→ **DIRECTIONS FOR THIS TASK**
Your task is to copy the lines of the data below from the line holding "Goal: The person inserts" through the line holding "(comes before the", inclusive, exactly and with nothing added.

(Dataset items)
____________
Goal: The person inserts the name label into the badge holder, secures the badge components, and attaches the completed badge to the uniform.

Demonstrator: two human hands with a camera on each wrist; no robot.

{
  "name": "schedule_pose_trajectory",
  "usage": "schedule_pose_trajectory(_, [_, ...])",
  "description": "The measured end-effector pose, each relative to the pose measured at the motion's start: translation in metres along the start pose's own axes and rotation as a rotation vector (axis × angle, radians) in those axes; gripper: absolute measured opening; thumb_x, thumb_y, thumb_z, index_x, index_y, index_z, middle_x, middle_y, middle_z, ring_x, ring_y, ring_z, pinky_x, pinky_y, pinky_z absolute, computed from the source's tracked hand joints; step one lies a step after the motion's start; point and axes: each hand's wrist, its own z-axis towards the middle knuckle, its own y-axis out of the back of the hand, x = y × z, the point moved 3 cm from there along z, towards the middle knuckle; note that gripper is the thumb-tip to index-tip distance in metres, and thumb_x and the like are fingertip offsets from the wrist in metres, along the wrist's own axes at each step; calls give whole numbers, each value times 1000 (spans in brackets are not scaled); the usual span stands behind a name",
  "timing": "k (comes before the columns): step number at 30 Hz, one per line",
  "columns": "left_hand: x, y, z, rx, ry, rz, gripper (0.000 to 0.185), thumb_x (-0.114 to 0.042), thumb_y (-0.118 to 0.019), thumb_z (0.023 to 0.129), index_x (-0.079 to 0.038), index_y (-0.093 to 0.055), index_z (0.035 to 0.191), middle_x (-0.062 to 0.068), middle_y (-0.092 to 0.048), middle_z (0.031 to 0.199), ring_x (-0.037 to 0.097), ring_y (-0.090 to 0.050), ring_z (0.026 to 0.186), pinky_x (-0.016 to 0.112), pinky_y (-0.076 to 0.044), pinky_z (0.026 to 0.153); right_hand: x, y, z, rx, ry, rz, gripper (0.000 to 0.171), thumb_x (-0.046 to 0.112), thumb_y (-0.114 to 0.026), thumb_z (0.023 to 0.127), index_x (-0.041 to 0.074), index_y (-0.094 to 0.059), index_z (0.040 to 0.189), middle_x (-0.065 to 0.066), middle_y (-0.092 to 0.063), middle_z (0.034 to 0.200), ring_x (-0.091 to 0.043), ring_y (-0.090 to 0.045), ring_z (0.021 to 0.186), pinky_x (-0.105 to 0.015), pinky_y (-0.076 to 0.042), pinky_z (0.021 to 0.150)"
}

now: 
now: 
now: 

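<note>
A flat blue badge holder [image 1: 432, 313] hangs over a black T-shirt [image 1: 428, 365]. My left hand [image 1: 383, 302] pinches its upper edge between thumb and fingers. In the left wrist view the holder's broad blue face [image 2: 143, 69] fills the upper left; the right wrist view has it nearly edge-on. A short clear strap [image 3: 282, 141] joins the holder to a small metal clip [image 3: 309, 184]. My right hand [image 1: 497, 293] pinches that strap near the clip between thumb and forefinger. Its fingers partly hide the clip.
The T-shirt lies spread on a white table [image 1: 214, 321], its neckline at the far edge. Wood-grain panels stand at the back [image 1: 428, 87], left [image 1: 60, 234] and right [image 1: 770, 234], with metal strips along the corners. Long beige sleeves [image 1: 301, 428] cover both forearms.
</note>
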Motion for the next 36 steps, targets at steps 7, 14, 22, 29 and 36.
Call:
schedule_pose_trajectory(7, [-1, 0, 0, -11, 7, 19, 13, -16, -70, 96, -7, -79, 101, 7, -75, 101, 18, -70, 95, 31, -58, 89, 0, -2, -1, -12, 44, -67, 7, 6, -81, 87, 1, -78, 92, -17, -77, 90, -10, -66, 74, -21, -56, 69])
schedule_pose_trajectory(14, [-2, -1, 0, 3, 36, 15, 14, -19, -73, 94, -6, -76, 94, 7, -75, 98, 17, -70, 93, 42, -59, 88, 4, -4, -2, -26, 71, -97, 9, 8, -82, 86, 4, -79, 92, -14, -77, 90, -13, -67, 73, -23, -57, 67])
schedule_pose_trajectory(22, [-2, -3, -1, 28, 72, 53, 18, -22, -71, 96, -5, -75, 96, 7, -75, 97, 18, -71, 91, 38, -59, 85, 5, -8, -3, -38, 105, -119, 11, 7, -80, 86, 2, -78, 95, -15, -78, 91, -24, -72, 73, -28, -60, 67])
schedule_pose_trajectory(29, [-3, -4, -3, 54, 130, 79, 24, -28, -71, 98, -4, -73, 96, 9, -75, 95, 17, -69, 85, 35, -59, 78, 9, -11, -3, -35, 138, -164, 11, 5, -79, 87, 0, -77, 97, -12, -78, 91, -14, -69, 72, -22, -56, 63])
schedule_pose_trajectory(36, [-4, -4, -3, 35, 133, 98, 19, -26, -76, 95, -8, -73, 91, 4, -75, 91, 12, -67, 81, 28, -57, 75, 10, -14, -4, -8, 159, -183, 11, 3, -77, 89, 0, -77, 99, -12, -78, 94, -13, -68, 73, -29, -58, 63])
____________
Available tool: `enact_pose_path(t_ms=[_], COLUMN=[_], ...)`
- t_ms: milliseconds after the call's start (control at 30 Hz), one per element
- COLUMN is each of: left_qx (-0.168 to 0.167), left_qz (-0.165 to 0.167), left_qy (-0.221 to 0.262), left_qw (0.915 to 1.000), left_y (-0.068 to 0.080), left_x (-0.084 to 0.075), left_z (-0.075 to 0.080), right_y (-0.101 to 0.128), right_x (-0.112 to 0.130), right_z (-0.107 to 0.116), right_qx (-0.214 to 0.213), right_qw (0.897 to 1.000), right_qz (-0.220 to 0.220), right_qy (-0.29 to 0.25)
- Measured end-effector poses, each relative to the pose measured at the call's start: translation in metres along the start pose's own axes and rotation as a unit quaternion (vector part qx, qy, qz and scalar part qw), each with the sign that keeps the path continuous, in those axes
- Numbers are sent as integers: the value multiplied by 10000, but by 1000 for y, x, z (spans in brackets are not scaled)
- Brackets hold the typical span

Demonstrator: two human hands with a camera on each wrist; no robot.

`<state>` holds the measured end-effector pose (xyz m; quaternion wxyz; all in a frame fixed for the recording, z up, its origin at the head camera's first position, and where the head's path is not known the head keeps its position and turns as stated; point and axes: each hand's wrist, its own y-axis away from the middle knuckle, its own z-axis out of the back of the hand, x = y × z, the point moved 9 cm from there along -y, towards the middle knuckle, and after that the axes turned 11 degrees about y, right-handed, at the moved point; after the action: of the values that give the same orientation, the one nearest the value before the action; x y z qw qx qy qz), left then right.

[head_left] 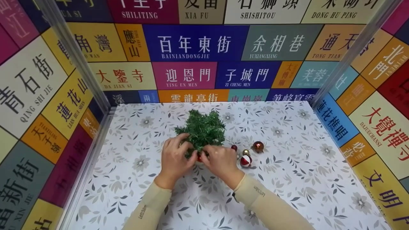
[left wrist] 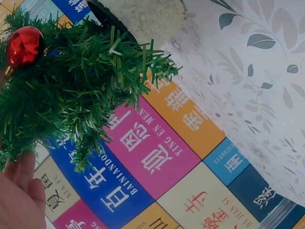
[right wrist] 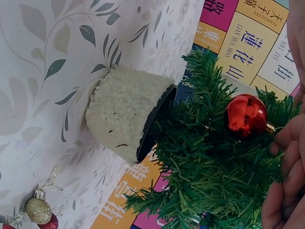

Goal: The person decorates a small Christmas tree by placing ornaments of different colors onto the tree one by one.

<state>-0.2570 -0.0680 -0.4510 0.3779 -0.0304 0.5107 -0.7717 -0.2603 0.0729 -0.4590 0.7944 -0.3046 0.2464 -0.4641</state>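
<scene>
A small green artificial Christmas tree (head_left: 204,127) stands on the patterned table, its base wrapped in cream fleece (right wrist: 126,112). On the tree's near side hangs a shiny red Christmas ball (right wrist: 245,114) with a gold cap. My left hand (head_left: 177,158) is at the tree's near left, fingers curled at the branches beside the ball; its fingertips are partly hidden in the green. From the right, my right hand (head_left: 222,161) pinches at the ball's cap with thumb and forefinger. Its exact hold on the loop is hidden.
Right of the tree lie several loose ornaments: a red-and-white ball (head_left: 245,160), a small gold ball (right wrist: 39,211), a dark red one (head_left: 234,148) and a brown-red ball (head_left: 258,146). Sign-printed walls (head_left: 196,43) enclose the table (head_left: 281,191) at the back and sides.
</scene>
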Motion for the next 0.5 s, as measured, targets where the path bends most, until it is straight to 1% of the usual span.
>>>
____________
→ **ANSWER SPACE**
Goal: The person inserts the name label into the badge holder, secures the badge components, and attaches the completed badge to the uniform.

Demonstrator: two human hands with a camera on each wrist; no robot.

{
  "name": "schedule_pose_trajectory",
  "usage": "schedule_pose_trajectory(_, [_, ...])",
  "description": "The measured end-effector pose, each relative to the pose measured at the motion's start: translation in metres along the start pose's own axes and rotation as a rotation vector (axis × angle, radians) in those axes; gripper: absolute measured opening; thumb_x, thumb_y, thumb_z, index_x, index_y, index_z, middle_x, middle_y, middle_z, ring_x, ring_y, ring_z, pinky_x, pinky_y, pinky_z absolute, computed from the source's tracked hand joints; step one lies a step after the motion's start; point and axes: each hand's wrist, its own z-axis towards the middle knuckle, its own y-axis out of the back of the hand, x = y × z, the point moved 3 cm from there along z, towards the middle knuckle; note that gripper is the thumb-tip to index-tip distance in metres, and thumb_x and the like are fingertip offsets from the wrist in metres, along the wrist's own axes at each step; calls give whole numbers, each value times 1000 (spans in brackets are not scaled); the usual span stands behind a name",
  "timing": "k (comes before the columns): step number at 30 Hz, one per line",

No more work is required for the exercise.